Researchers in the Colony Collapse Disorder field have indicated that various factors - including foreign pathogens, genetics, stress levels, nutrition and pesticides - could be to blame for the problem. But there's still no smoking gun to explain what's become an ongoing scientific mystery.

"Again, we're looking a lot at nutrition" and genetics, said Charlie Vorisek, owner/operator of Vorisek's Backyard Bee Farm in Linesville and a member of the Pennsylvania State Beekeepers Association. "We're not sure what the cause (of the colony collapses) is, but we do know a healthy bee has a healthy immune system."

To keep his bees healthy, Vorisek spreads his hives around different areas to reduce over-foraging and keeps the hives indoors and supplements the bees' food sources with sugar during the winter months. He recently said he's still "in a better situation" than where he was in some recent years.

By the time winter rolled around in 2006, Vorisek said 54 of the total 88 hives he'd been keeping had died off.
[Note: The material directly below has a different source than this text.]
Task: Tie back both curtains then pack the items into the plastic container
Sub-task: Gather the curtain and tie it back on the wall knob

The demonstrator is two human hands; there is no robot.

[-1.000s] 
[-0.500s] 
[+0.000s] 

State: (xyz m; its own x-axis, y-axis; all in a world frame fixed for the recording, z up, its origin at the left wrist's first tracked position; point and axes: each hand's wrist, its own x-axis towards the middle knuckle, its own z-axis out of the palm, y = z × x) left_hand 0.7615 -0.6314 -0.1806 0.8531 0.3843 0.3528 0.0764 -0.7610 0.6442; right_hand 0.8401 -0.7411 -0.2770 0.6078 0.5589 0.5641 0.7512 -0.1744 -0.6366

Having started out last year with only 29 surviving hives, he was able to get back to keeping around 70, each filled with up to 60,000 bees.

"I (personally) have a pretty good survival rate at this point," he said, but "the (commercial) reports I've heard out of Florida and California are pretty bad," with major honey producers in those areas having lost up to 50 percent of their bee populations.

"Those big crops are what end up in our grocery stores," he said, and because of that, "there's a big scare going through the commercial beekeepers now."

Vorisek works closely with other experts and members of the state beekeeping association to stay abreast of regional and national trends, and frequently presents information about beekeeping and related topics to public audiences around the region.

One of the current main "target topics" of discussion and research, he said, is the effects of pesticides on bee populations. There's no conclusive evidence that chemicals are the chief cause of the collapses, he said, but sub-lethal amounts of pesticides that bees may ingest and become disoriented and sickened by are certainly contributing factors.

To put that into perspective, Vorisek said a recent research study showed that 43 different pesticides were identified in a sampling of 92 colonies. The take-home message there, said Vorisek, is that "pesticides are not all agriculture-related. There are a lot of lawn treatments and backyard treatments that people use in high concentrations" that are undoubtedly affecting the bee populations.

Chemical testing alone costs nearly $300 per sample, according to Vorisek, and CCD research has been largely limited to funding from private businesses and personal donations. Additional funds have been proposed in both the state House and Senate versions of the federal Farm Bill, but have yet to be passed, he said.

The Pennsylvania State University Colony Collapse Working Group has set up a program through which individual beekeepers may have sampling done, with the results to be added to the PSU data base (at on the Web).

"With more data, researchers may be able to see a pattern" that could lead to solving the mystery of CCD, said Vorisek.